I commend those of you who have taken our drought seriously and changed the way you garden. Judging from my conversations here at the nursery, many of you have implemented new strategies for reducing overall water consumption while keeping your most valued garden components alive and well. Most of you have become more frugal and more efficient. For some this has meant tolerating fewer baths, dirtier cars, and browner lawns. Others have devised systems to recycle using grey water, or installed automated weather-based irrigation systems.
Of course from the plant’s perspective, how and when we water is even more important than how much we apply. And this brings me to the subject of this article. In case you haven’t heard, we are currently in a strong El Niño weather pattern. What this means for us once our fall storm doors open is anyone’s guess, but we will most likely get locally heavy rainfall in parts of California. Which parts? How much? At what rate? I don’t pretend to know. But there are some things you can do now to prepare your garden.

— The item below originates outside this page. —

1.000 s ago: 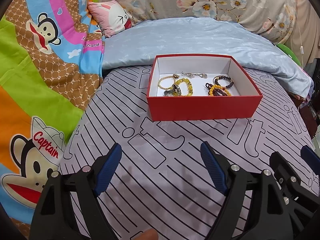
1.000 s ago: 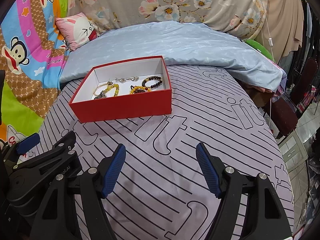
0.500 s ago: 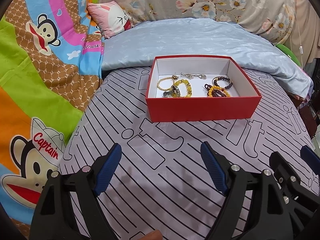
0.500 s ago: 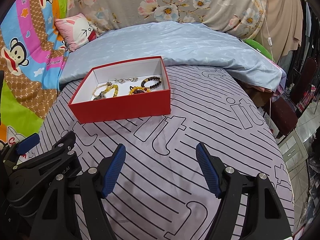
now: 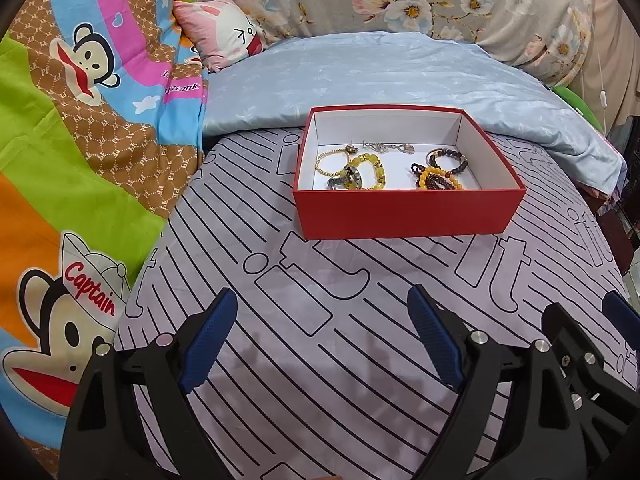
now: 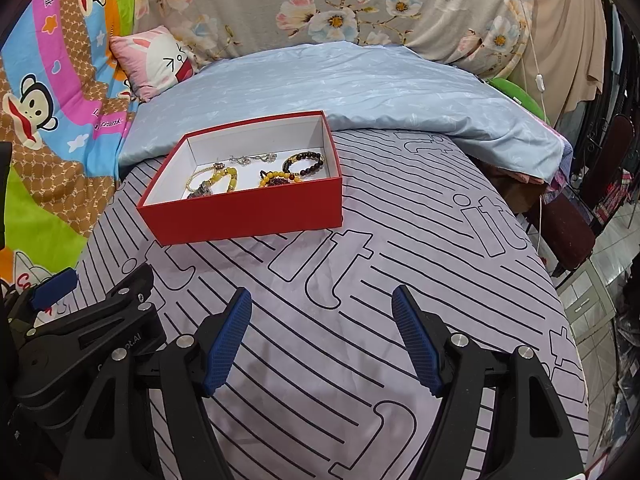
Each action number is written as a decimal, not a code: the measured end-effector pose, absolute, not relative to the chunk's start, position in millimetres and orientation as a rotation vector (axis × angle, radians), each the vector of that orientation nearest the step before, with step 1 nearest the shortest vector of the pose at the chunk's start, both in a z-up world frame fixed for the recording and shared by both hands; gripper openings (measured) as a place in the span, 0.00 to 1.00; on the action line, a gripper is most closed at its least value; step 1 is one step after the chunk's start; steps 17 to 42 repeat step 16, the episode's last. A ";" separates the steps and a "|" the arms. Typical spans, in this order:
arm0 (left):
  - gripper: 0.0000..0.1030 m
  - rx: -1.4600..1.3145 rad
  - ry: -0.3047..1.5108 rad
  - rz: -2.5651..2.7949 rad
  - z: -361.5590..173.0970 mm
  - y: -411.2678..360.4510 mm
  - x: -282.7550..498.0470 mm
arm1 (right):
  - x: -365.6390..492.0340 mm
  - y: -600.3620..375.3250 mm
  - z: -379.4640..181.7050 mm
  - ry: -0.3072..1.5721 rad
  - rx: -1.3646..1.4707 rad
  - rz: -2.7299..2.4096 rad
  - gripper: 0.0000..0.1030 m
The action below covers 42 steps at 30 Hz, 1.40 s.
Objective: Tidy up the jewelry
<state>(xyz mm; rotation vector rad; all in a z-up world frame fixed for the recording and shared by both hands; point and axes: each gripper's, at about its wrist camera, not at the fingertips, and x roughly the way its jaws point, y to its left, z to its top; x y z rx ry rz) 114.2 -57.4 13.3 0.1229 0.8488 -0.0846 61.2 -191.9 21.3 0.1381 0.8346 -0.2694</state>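
Note:
A red open box [image 5: 408, 212] [image 6: 248, 216] sits on the striped bed sheet ahead of both grippers. Inside lie a yellow bead bracelet [image 5: 372, 170], a gold chain bracelet [image 5: 332, 158], a silver chain [image 5: 386, 147], a dark bead bracelet [image 5: 448, 160] and an orange bead bracelet [image 5: 436, 178]. My left gripper [image 5: 322, 300] hovers over the sheet short of the box, its jaws opening with nothing between them. My right gripper [image 6: 322, 296] hangs beside it, to the right, open and empty, also short of the box.
A light blue quilt [image 6: 360, 84] is bunched behind the box. A pink pillow [image 5: 228, 36] and a monkey-print blanket [image 5: 80, 140] lie to the left. The bed's edge drops off at the right, by a dark chair [image 6: 580, 216].
The left gripper's jaws stand slightly wider than before. The box, the jewelry and the right gripper have not moved.

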 end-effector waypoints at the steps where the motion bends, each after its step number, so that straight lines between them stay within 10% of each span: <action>1: 0.83 0.120 0.849 -0.080 13.0 -57.1 114.3 | 61.6 -191.3 20.4 0.834 0.138 -0.271 0.69; 42: 0.83 0.114 0.852 -0.085 10.0 -55.7 117.7 | 60.7 -191.4 14.8 0.835 0.153 -0.298 0.77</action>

It goes without saying that soil which is covered by living plants absorbs and holds water better than bare, exposed soil without roots to bind its structure. Knowing this, we can get plants or seeds established before the heaviest rains hit in order to minimize erosion and retain moisture in the topsoil. These early fall months should be ideal for planting both CA Natives and cover crop seeds, just so long as the hot, drying northeast winds don’t become an issue for us in the Bay Area.
Some excellent choices for erosion control are grasses such as Wild Rye, Meadow Barley, and California Brome. We sell seeds of this trio, called Golden State Native Mix, prepackaged in ½ lb. bags (1000 sq. ft. coverage). If you want to add some color, consider using our “Mostly Perennial” CA Wildflower Mix (one oz. covers up to 500 sq. ft.). Beyond seeds, we have an extensive selection of West Coast Native plants for naturalizing and soil retention. Staff favorites include Yarrow (Achillea millefolium), CA Meadow Sedge (Carex pansa), Silver Carpet (Lessingia filaginifolia), Salvia sonomensis, and Blue Eyed Grass (Sisyrinchium bellum). All of these are drought tolerant once established but will need supplemental water until rains arrive.
We hope and pray that the first storms of the season bring us light, gentle rain to help with germination while minimizing puddling and runoff. After that we say “bring it on!”